I doubt if Bill Gates just drops a million on his old co-workers. He didn't stay with their company long at all, eleven days. He said he got $1500. He said he went on some trip and came back and saw that things might be to stressful for him with the company.

If they gave him a million... I think he'd blow it again from the way he sounded on the radio.

... then he'd need another million.
 
Now he wants to bring out a book called the Adventures of an Apple Founder (For 11 Days That Is), he said he knew the company would become successful, I think he simply was scared. Sometimes a man will hear his calling and will be scared to commit to it, because it can be frightening.

Also don't forget that they value the 10% to the current circumstances, Apple went almost bankrupt, and I'm sure there were a few people jumping out and losing out on money as well.

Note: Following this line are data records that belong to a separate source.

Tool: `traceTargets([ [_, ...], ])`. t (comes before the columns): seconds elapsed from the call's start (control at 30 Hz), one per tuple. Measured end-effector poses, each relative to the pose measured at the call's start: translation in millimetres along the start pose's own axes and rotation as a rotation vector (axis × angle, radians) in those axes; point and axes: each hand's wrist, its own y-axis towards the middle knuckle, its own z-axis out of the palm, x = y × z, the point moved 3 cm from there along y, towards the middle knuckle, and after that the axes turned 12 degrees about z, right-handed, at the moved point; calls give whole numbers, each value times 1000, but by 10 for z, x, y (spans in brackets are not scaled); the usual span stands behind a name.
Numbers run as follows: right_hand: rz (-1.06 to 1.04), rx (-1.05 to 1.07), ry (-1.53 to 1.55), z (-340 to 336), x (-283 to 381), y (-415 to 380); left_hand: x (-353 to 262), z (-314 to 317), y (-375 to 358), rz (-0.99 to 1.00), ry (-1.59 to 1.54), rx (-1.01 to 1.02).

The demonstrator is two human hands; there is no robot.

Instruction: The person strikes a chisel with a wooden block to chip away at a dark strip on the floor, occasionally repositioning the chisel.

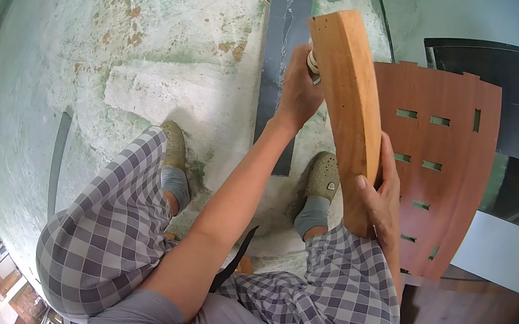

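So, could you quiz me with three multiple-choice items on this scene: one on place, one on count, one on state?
1. Where does the right hand grip the curved board?
A. top end
B. lower end
C. not at all

2. How many shoes show on the floor?
A. one
B. two
C. four

3. How does the curved board stand?
A. flat on the floor
B. held up, tilted
C. snapped in half

Answers: 1 B, fingers wrap its lower end above the knee. 2 B, left shoe and right shoe. 3 B, the right hand holds it up while the left hand works at its upper part.
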Motion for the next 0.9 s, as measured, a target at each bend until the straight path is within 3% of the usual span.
traceTargets([
  [0.07, -11, 4, 17, -21, 29, -5, 49, 30, -7, 2, -28, 22],
  [0.13, -74, -18, -14, -51, 49, 5, 42, 53, 0, 135, 55, 9],
  [0.27, -26, 16, 15, 32, 0, 71, 69, 81, -31, 65, 100, 86],
  [0.33, -30, 18, -25, 56, -53, 72, 150, 73, -36, 160, 73, 51],
  [0.47, -13, 34, -39, 83, -91, 86, 247, 19, -25, 163, 98, 15],
  [0.57, 8, 34, -41, 51, -76, 93, 169, -17, 58, 68, 74, 1],
  [0.63, -11, 43, 56, 5, 24, 77, 79, -24, 107, -137, -54, -70],
  [0.77, -71, -27, 112, -88, 34, 89, 184, 85, 64, -148, -143, -55],
  [0.9, -52, 4, 107, -15, 51, 118, 143, 121, 44, -15, 6, 16],
])
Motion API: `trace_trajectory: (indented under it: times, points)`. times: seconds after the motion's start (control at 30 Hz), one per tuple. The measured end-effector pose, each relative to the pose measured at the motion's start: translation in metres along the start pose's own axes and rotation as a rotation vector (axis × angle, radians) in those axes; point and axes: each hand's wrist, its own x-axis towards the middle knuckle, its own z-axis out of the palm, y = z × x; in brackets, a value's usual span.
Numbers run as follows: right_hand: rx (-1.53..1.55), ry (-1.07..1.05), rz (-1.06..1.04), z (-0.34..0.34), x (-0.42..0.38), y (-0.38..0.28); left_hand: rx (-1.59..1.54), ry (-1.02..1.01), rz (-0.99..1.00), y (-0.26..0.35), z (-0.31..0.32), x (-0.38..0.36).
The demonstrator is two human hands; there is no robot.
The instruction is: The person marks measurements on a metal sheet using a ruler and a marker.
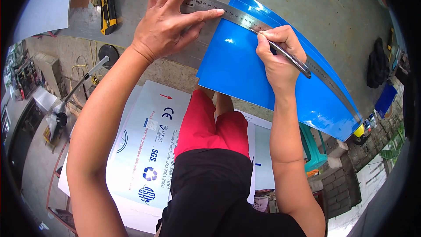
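The ruler [240,17] lies under the wide-spread left hand [172,19]; the right hand [282,52] pinches a pen [296,62] over the blue sheet [237,59]; its tip maybe touches the ruler.

hands [171,24]: 2 | ruler [243,17]: 1 | pen-like tool [290,56]: 1 | yellow-black cutter [108,6]: 1
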Motion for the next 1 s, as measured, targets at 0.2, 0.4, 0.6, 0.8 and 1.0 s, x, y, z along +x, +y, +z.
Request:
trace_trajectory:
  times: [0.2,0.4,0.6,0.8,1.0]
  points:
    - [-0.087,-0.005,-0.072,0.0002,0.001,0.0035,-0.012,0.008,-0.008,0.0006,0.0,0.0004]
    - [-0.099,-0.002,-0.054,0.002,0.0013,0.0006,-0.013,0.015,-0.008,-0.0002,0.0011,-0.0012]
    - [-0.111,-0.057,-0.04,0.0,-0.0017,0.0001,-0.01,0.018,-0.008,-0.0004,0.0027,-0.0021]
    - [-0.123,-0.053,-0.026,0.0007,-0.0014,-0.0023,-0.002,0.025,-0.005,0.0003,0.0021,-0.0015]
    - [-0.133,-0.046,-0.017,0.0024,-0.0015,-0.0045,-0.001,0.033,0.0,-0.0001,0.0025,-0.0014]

Those who stick through it till the (happy) end, get the biggest chunks.
 
How many start-ups were there trying to become the new big search engine back in the late 90s? 10? 20? 100?

Of course everyone who didn't think supporting Brin and Page @ Google was a good idea is an idiot............well, not really.
It's the people who invested millions and billions into the companies that FAILED, who we are not talking about.

It's a bit like talking about the lottery. Everyone thinks "why didn't I pick the right combination?". Well, because if everything was as clear and deterministic as some think (after a company has become successful), then every single one of us would be a billionaire.